We only got the vote 54 years ago. We also must remember the Stolen Generation, where children were taken from their parents without their consent because they viewed our culture as vile and arcane. 

 

Oh, and of course, we can’t forget that white Australia tried to breed us out. They even came up with a policy. Anyone heard of the White Australia Policy?

 

 

I am not here to lecture. I am not even going to tell you to watch The Final Quarter and try to see it from Goodesy’s point of view.

 

To try and imagine how much pain, anger and disappointment coursed through him as the world turned on one of the game’s gentlest and most beautiful souls.

 

This isn’t being written as an attack on Australia. It’s rather an educational piece and an understanding on the importance of the documentary. 

 

The Final Quarter is an important insight into the power of words and actions. 

 

The following things were said about Adam in our mainstream media by those we look to for our news and balanced views and in headlines across the nation: He was “a sook”, who “couldn’t handle it”, and “could give it, but could not take it”. 

 

I can’t imagine how Goodesy felt sitting watching that back.
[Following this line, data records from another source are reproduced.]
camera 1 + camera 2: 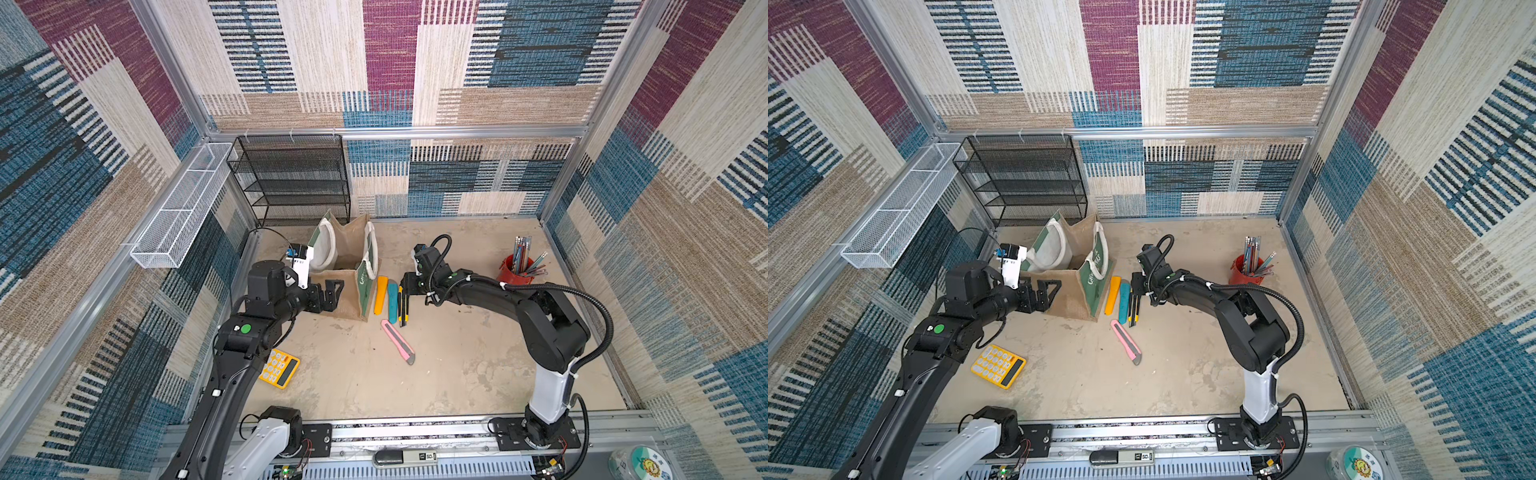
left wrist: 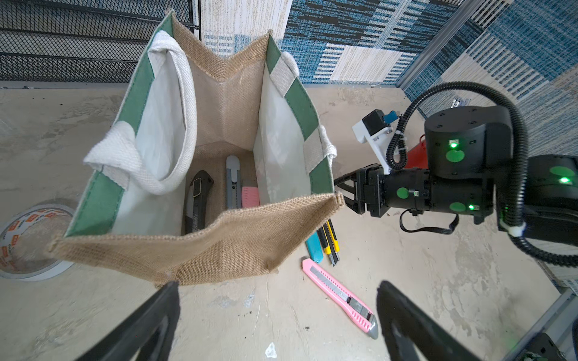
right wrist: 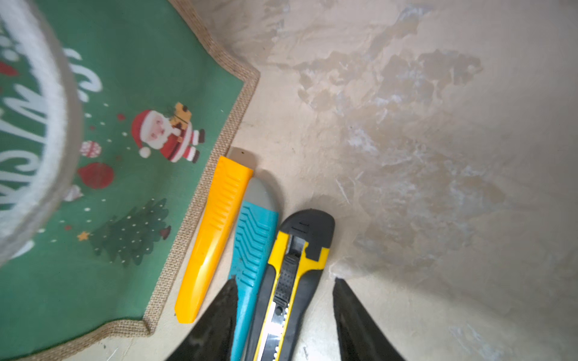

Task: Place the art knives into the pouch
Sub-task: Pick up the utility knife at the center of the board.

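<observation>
Right now, your right gripper (image 3: 284, 278) straddles the yellow-and-black snap-blade art knife (image 3: 294, 268), jaws half-spread; you cannot tell whether they pinch it. The knife lies flat at three o'clock of the tan burlap pouch with green panels (image 1: 349, 303), beside a teal plastic knife (image 3: 253, 243). Your left gripper (image 2: 278, 283) gapes wide, empty, at the pouch's eight o'clock.
</observation>
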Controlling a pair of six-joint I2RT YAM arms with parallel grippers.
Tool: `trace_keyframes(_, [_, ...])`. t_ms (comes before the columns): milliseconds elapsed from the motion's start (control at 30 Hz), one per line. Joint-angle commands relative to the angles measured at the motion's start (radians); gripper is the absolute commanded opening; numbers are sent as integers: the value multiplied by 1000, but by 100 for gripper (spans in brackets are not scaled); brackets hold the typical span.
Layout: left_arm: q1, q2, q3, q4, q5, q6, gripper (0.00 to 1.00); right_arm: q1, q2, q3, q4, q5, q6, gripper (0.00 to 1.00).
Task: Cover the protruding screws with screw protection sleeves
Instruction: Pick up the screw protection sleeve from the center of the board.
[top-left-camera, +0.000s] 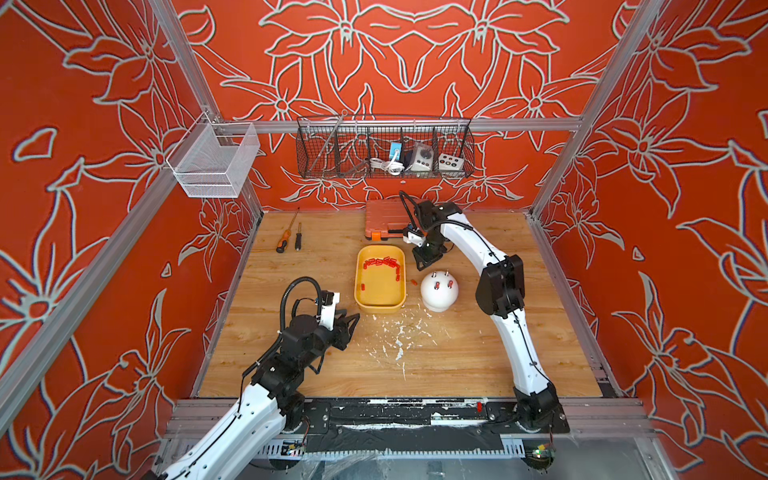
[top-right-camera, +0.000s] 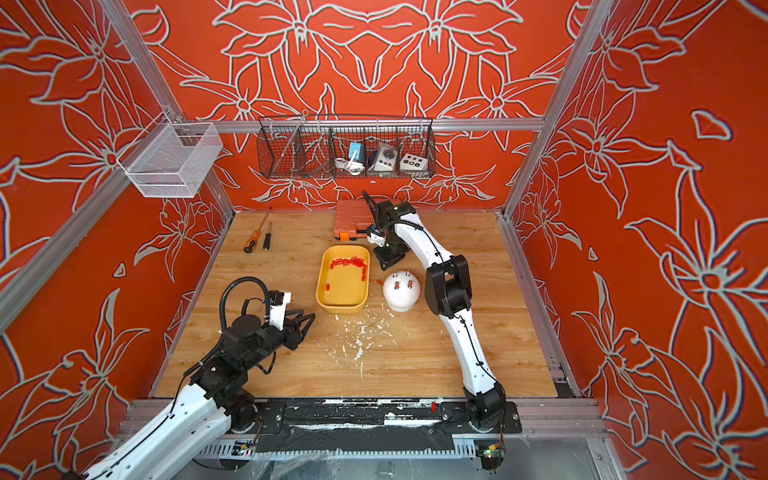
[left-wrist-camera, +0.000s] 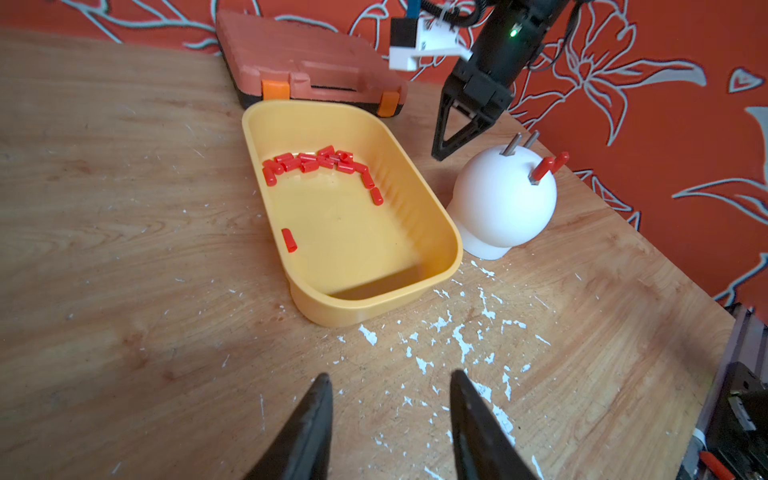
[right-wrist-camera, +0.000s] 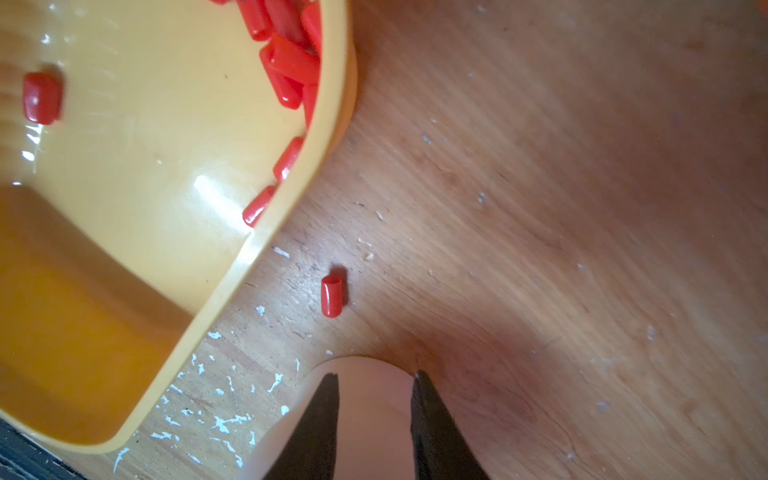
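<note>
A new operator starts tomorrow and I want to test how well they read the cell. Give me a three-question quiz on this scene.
1. How many screws on the dome are bare?
2. True or false: the right gripper holds a sleeve.
3. Where does the stray sleeve lie?
A. on the table, between tray and dome
B. inside the tray
C. on top of the dome

Key: 1. two; 2. false, its jaws stand open and empty; 3. A.
</note>
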Motion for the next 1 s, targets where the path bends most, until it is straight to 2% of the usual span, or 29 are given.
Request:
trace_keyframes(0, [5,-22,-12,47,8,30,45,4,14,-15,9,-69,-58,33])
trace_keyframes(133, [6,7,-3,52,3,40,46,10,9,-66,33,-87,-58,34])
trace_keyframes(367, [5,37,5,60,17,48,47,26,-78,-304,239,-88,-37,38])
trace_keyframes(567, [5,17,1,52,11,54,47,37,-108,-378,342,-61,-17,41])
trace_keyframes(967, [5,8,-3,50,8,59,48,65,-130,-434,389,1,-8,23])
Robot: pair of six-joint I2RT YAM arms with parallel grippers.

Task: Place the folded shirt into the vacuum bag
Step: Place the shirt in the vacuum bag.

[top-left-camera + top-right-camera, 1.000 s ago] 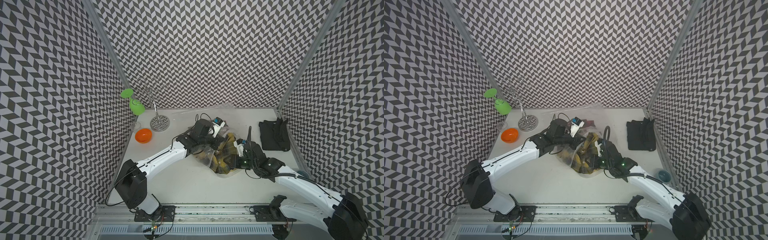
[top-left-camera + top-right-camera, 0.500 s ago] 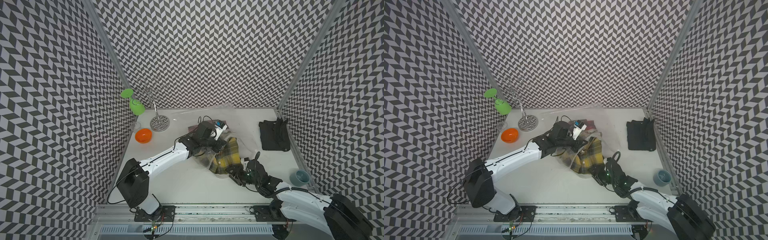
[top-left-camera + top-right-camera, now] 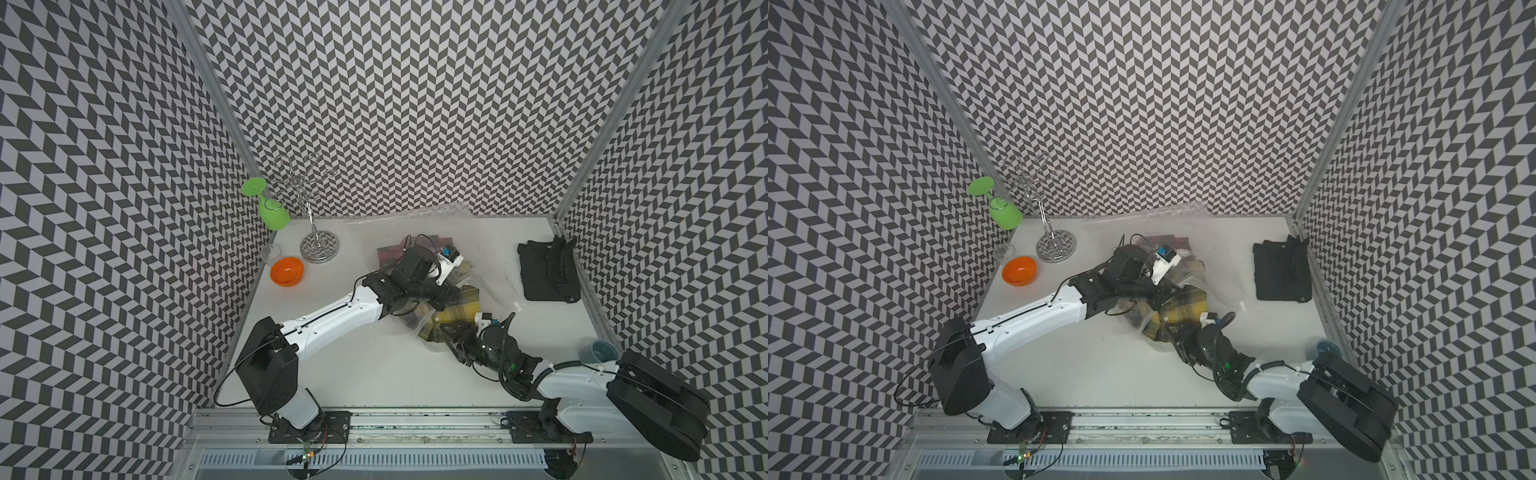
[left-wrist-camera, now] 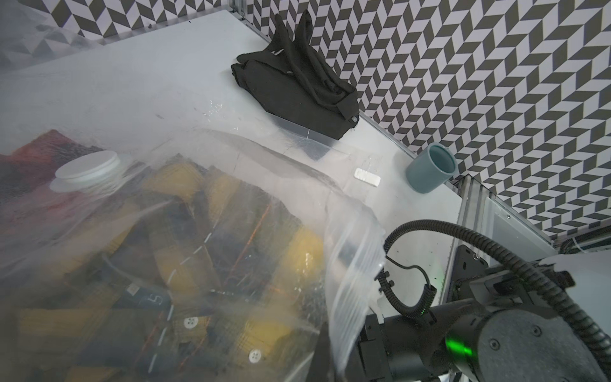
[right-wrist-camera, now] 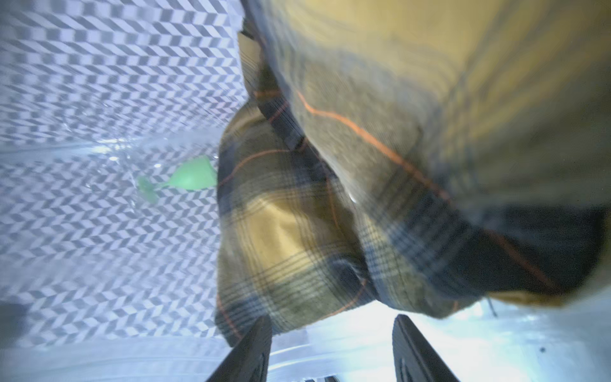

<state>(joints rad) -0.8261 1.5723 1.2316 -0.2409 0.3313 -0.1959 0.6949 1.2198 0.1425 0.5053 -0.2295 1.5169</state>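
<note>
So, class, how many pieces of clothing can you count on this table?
3. A yellow plaid shirt at the open end of the vacuum bag; a dark red plaid piece deeper inside it; a black garment beside the right wall. More could be hidden under these.

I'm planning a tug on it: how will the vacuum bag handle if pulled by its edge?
Probably floppy: the bag creases and drapes over the shirt. Likely slippery, given its glossy film. The shirt inside may anchor it.
</note>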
How it transported him back to the darkest days of his life at a time he should have been enjoying the sunset of a brilliant career.

 

Let’s keep in mind that the whole episode started off the back of a man calling out racism in his own workplace. 

 

Imagine having an entire nation question your integrity as a person and ethics as a sportsperson because you dared have the courage to publicly call out a person who racially vilified you. 

 

To tip acid on the wound, the national media then ask Andrew Bolt to assess the situation as an ‘expert’ on racial matters. A man who had been found to be in breach of the Racial Discrimination Act for two articles he wrote about Aboriginal people back in 2009 got to pass judgement on Adam Goodes. 

 

It was fascinating to see the people called upon as experts to make comment on the matter. Very rarely were they Aboriginal people.

 

The Final Quarter shows us the cavalcade of white men asked to assess Goodesy’s character and behaviour. White men who would have no idea what racial vilification is and how it can affect you. My phone didn’t ring once.